General characteristics
- Tons burthen: 430, or 433, or 450, or 500 (bm)
- Propulsion: Sail
- Notes: Three decks

= Fame (1818 ship) =

Fame was built at Northfleet in 1818. She made one voyage under charter to the British East India Company (EIC). A fire destroyed her in 1824 during her second voyage for the EIC.

==Career and loss==
Fame entered Lloyd's Register in 1819 with C. Jordain, master, changing to Remmington, and trade London—India.
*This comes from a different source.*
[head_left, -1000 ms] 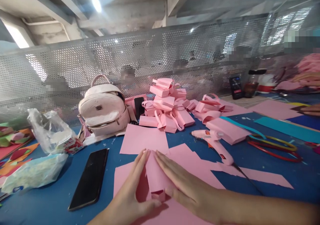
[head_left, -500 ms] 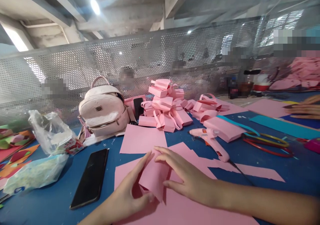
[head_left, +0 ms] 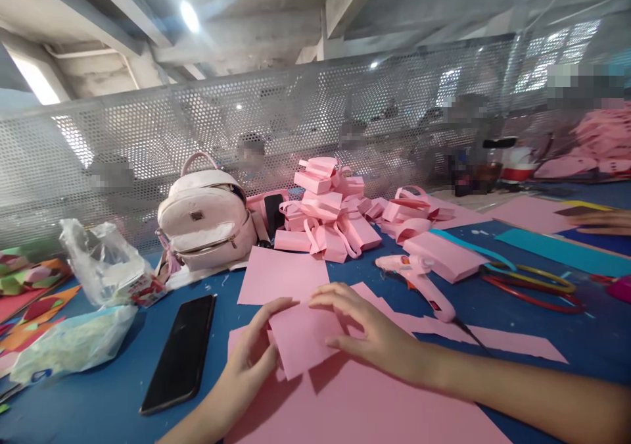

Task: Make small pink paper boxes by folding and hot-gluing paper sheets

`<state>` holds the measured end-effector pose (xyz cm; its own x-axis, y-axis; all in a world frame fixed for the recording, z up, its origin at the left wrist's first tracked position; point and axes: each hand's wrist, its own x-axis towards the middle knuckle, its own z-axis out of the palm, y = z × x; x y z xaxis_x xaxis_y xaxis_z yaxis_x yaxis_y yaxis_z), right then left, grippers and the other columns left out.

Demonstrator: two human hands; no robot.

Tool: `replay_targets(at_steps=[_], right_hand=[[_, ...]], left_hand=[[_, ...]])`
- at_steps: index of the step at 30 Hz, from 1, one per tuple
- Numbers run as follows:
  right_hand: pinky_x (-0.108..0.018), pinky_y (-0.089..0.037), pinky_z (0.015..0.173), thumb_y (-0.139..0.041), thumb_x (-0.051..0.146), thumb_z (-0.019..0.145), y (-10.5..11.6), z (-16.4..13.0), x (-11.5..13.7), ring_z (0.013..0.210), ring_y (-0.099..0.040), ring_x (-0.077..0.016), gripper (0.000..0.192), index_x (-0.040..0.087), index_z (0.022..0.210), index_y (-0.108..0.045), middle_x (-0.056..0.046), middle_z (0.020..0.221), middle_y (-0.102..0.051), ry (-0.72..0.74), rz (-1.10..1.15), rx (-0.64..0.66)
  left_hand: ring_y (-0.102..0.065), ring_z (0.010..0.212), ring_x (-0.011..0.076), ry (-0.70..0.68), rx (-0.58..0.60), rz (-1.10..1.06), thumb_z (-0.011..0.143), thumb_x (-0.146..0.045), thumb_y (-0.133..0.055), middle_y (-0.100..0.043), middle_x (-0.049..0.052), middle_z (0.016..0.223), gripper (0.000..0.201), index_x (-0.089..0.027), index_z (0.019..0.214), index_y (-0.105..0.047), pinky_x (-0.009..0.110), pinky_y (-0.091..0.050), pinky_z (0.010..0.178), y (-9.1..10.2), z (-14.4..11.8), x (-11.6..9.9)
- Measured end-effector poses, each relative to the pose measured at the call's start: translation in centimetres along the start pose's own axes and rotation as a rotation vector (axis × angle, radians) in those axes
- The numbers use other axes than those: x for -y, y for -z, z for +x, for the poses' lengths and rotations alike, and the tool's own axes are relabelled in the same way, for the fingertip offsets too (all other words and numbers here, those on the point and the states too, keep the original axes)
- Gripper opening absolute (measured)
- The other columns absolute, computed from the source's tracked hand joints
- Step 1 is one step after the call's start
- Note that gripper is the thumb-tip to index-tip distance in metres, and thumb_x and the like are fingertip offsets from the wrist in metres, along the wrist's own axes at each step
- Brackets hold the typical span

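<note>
My left hand [head_left: 249, 358] and my right hand [head_left: 367, 332] are close together, and both pinch the same folded pink paper piece [head_left: 303, 339]. My left fingers hold its left edge and my right fingers lie on top of its right side. The piece is lifted a little and tilted, just above a big pink sheet [head_left: 365, 411] that lies flat under my hands on the blue table [head_left: 542, 329]. To the left of my left hand lies a black phone [head_left: 180, 353], flat and close by. Farther left are a clear plastic bag [head_left: 101, 263] and a soft pale packet [head_left: 71, 344]. Just past my fingers lies another flat pink sheet [head_left: 283, 274]. To the right of my right hand, near it, lies a pink glue gun [head_left: 419, 279] with its black cord running off to the right. Far past my hands sits a pale pink backpack [head_left: 204, 223], and next to it is a pile of little pink paper bags [head_left: 330, 210]. Far off to the right, another person's hand [head_left: 604, 220] rests on the table.
</note>
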<state>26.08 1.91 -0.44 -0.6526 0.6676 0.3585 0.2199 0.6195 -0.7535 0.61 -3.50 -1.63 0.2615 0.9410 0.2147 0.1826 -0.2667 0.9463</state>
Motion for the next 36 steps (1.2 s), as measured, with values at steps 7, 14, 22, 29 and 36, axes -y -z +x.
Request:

Captain Samuel Remmington sailed from the Downs on 27 May 1819, bound for Bengal. Fame arrived at Saugor on 5 October, and was at Kidderpore 10 days later. Homeward bound, she was at Diamond Harbour on 12 February 1820, reached St Helena on 7 May, and arrived at Blackwall on 10 July.

Captain Charles Young sailed from the Downs on 27 May 1823, bound for Bengal and Bencoolen.

On 2 February 1824, Fame caught fire about 50 miles southwest of Bencoolen in the evening after she had left there for England. A fire started when a careless steward carrying a candle accidentally ignited fumes while drawing brandy from a cask in a storeroom. Fortunately all aboard were able to leave the ship in two boats before the fire reached the magazine, which exploded. Sir Stamford Raffles (former Governor-General of Bencoolen (1817–1822)), and Lady Raffles were among the passengers who were rescued.

Because of the fire, all aboard Fame lost their personal possessions. Raffles lost his papers (packed in 122 cases), and he and his wife lost a great deal of valuable jewelry. The EIC valued its cargo on board at £15,446.

In the aftermath of the fire Captain Young, his passengers, including Sir Stamford and Lady Raffles and their children, and Fames crew shipped aboard for the voyage to England. They sailed from Fort Marlborough on 10 April via the Cape of Good Hope. They were at St Helena on 3 July, and reached England by 22 August.